O faturamento bruto do setor de TV paga somou R$ 980,6 milhões no segundo trimestre, uma alta de 7 6% em relação aos R$ 911 milhões registrados de janeiro a março, de acordo a Associação Brasileira de TV por Assinatura (ABTA). "A indústria cresce com robustez, não apenas em seu principal serviço, que é o de TV paga, mas também nos outros que já oferece", disse o presidente do Conselho Diretor da ABTA, Francisco Valim. "Os investimentos dos últimos dez anos começaram a dar resultados agora." Pelas projeções da ABTA, o faturamento do setor deve chegar a R$ 4 bilhões neste ano. Em 2003, a indústria faturou R$ 3,4 bilhões. A ABTA, no entanto, registrou uma alta de apenas 0,5% na base de assinantes, que somaram 3,59 milhões no segundo trimestre, contra 3,57 milhões em março. Em dezembro, o número de assinantes era de 3,54 milhões. Um dos serviços que mais cresceram foi o de banda larga, que atingiu 269,8 mil usuários em junho, alta de 12,9% frente os 239 mil registrados em março.
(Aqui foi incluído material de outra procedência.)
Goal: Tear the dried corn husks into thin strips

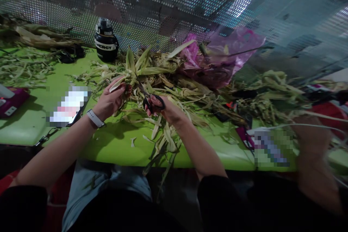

Essa expansão já havia sido sentida nos primeiros três meses do ano, quando foi registrado um crescimento de 17,8% em relação ao último trimestre de 2003. O diretor-executivo da ABTA, Alexandre Annemberg, destacou que os números positivos do segundo trimestre comprovam a recuperação da economia. "Aguardávamos a recuperação do País para voltar a crescer e é isso que está acontecendo agora." A ABTA informou que no primeiro trimestre as assinaturas foram responsáveis por 88,1% do faturamento. Os serviços de banda larga responderam por 4,9%, a taxa de adesão por 2% e o serviço de pay per view por 1,3% - as outros receitas (como publicidade) ficaram com o restante. Annemberg disse que, se o crescimento da economia se mantiver no ritmo atual, a base de assinantes deve subir de 2,5% a 3%, na comparação com o ano passado, quando havia 3,5 milhões de clientes.